Activity:
Some lines hold the string "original". Copy all of them from the material that follows.

Recorded information:
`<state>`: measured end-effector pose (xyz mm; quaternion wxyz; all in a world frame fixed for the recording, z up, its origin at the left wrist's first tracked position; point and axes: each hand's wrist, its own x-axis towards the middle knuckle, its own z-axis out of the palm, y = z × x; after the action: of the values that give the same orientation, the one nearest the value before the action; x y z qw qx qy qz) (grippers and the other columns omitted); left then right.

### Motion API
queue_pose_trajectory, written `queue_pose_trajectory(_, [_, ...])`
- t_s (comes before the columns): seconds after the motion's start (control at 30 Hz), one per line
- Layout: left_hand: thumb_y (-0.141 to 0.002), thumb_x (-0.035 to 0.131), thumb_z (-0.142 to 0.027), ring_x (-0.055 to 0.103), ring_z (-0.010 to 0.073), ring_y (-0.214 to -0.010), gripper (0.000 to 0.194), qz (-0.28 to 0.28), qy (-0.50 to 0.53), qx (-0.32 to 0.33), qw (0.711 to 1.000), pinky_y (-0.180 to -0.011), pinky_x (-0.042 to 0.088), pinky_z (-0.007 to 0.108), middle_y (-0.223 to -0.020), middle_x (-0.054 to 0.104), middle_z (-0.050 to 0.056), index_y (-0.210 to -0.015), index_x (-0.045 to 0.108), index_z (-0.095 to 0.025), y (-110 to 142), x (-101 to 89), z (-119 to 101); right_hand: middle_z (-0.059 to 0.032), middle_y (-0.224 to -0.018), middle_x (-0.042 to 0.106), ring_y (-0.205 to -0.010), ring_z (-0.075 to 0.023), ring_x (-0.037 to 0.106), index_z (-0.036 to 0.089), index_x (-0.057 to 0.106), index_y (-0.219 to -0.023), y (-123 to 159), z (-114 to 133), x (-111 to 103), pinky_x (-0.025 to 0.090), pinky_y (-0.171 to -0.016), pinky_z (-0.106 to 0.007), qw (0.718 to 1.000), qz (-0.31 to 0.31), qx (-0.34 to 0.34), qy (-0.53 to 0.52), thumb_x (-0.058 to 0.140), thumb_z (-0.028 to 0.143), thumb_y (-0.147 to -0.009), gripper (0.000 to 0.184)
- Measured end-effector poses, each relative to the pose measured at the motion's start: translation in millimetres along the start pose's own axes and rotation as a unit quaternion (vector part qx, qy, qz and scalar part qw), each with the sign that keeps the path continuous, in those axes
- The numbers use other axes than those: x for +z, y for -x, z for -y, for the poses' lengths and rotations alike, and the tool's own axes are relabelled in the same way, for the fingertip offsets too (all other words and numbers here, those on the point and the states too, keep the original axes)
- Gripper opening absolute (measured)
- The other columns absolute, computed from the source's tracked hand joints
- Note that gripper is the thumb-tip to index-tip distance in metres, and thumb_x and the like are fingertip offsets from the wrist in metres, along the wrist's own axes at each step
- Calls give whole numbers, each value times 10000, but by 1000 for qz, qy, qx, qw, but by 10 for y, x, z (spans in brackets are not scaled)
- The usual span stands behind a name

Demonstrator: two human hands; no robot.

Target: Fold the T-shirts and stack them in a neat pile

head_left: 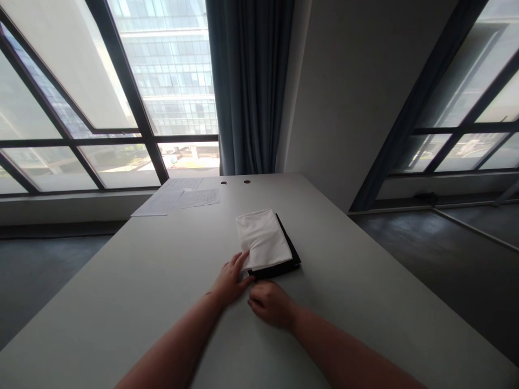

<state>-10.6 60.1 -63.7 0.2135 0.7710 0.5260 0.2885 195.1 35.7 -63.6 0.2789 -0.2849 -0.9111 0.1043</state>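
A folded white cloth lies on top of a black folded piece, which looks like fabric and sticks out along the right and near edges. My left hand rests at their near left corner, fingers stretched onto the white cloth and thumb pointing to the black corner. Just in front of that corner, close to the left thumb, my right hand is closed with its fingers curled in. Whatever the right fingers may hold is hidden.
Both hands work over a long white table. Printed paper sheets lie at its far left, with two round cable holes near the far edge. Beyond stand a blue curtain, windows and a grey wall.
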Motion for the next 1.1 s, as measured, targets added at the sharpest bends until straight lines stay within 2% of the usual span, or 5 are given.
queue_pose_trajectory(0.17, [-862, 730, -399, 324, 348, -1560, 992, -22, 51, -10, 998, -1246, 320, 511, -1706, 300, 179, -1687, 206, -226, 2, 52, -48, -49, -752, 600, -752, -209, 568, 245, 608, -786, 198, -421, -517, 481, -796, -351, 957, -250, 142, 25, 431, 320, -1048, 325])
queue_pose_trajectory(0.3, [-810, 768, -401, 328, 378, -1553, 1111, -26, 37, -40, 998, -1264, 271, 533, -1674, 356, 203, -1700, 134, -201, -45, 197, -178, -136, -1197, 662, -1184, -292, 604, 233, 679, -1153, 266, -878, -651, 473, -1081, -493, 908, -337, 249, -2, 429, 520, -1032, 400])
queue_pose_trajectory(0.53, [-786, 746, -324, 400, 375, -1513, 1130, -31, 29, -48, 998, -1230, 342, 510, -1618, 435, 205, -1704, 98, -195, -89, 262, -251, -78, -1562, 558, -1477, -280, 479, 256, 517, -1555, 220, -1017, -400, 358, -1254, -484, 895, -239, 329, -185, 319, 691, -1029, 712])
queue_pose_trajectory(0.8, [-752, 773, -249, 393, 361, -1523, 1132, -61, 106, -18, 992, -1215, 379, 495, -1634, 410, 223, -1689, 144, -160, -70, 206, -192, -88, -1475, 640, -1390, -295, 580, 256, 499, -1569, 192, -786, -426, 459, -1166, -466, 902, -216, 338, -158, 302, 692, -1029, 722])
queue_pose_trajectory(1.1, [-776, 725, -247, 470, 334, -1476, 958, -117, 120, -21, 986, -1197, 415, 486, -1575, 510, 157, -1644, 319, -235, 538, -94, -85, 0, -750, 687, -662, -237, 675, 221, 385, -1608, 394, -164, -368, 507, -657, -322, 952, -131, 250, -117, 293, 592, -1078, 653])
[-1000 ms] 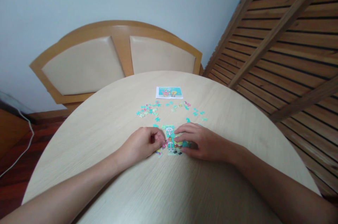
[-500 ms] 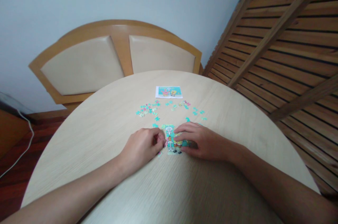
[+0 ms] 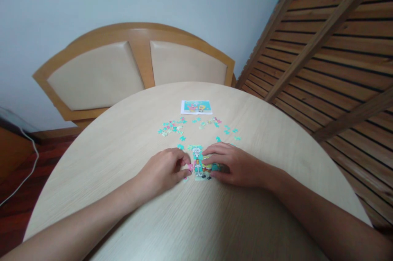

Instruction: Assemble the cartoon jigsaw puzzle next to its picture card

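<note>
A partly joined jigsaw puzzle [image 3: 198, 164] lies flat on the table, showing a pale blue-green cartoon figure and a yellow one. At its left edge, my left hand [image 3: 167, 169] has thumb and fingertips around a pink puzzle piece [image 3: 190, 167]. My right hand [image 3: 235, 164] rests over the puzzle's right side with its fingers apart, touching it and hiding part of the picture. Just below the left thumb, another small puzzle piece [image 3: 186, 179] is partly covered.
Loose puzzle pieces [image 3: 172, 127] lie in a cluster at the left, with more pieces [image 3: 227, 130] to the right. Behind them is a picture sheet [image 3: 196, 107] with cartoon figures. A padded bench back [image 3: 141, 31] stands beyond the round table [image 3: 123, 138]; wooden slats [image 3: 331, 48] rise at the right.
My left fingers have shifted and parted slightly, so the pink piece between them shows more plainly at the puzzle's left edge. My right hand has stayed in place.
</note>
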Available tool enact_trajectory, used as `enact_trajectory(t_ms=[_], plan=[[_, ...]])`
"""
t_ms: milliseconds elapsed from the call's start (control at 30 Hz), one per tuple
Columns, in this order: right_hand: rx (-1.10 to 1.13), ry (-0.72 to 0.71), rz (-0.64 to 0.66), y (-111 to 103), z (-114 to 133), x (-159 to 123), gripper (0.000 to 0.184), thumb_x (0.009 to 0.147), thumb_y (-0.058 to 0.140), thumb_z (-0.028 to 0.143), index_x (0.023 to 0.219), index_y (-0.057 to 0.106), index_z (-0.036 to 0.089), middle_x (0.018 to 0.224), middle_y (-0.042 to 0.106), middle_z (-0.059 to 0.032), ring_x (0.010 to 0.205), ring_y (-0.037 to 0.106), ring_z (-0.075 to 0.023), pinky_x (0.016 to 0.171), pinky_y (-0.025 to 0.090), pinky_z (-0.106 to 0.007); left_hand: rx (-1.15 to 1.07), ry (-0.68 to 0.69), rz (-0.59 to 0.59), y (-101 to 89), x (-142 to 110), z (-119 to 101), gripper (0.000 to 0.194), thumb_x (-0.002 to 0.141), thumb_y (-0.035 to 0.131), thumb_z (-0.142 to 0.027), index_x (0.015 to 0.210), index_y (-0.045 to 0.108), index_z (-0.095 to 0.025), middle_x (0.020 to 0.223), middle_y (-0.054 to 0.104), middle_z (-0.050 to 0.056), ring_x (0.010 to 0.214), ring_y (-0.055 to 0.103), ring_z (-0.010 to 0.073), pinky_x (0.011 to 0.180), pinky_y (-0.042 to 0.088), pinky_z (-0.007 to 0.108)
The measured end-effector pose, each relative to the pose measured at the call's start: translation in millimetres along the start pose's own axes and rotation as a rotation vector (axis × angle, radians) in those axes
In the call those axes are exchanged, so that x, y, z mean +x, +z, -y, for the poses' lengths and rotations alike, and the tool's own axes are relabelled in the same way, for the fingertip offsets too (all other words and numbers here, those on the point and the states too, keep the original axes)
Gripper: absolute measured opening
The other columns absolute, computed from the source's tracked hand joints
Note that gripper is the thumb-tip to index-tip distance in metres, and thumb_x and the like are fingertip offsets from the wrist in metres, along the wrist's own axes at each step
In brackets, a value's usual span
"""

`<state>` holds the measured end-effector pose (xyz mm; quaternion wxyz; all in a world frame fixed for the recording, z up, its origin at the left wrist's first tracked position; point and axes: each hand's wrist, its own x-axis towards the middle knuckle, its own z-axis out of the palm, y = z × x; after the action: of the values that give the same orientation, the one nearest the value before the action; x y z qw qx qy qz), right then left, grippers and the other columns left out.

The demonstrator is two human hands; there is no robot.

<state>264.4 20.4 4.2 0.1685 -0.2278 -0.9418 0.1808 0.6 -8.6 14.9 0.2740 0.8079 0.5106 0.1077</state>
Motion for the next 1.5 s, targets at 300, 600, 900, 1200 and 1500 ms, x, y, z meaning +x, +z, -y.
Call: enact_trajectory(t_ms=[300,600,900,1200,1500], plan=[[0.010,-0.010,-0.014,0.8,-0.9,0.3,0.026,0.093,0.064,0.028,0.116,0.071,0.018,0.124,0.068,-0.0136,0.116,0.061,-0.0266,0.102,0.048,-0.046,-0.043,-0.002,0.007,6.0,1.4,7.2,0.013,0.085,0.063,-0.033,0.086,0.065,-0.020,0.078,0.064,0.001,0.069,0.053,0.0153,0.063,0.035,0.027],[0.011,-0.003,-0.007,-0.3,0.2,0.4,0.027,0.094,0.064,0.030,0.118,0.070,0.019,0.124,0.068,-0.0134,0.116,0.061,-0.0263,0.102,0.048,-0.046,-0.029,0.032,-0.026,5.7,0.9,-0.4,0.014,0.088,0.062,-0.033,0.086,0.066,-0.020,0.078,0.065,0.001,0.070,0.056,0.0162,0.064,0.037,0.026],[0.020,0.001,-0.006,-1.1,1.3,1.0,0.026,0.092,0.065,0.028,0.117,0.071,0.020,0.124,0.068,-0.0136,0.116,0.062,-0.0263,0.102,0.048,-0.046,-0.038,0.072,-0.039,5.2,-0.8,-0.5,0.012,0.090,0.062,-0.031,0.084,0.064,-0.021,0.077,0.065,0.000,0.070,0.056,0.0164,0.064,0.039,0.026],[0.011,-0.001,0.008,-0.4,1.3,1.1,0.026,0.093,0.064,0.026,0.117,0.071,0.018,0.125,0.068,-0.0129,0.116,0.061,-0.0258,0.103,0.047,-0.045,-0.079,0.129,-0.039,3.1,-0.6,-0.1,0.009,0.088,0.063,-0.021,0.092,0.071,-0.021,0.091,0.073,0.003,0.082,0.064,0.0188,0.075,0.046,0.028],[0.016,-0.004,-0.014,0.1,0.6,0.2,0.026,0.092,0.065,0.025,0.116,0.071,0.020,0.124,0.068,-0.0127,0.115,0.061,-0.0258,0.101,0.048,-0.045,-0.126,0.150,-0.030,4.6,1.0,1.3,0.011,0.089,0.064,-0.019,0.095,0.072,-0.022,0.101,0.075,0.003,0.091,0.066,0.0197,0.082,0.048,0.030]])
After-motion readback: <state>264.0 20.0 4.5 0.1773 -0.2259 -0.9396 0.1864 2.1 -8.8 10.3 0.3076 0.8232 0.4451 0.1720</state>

Solution to this task:
- The numbers use other axes than those: x for +z, y for -x, z for -y, for the poses' lengths and rotations alike, and the tool's own axes are relabelled in the same way, for the fingertip offsets too (all other words and numbers here, those on the point and the states too, keep the original axes)
In the call those axes are exchanged, so that x, y, z mean +x, +z, -y, for the poses' lengths and rotations alike, and the tool's own axes are relabelled in the same way, for the fingertip offsets too (all other words and numbers here, those on the point and the states too, keep the original axes)

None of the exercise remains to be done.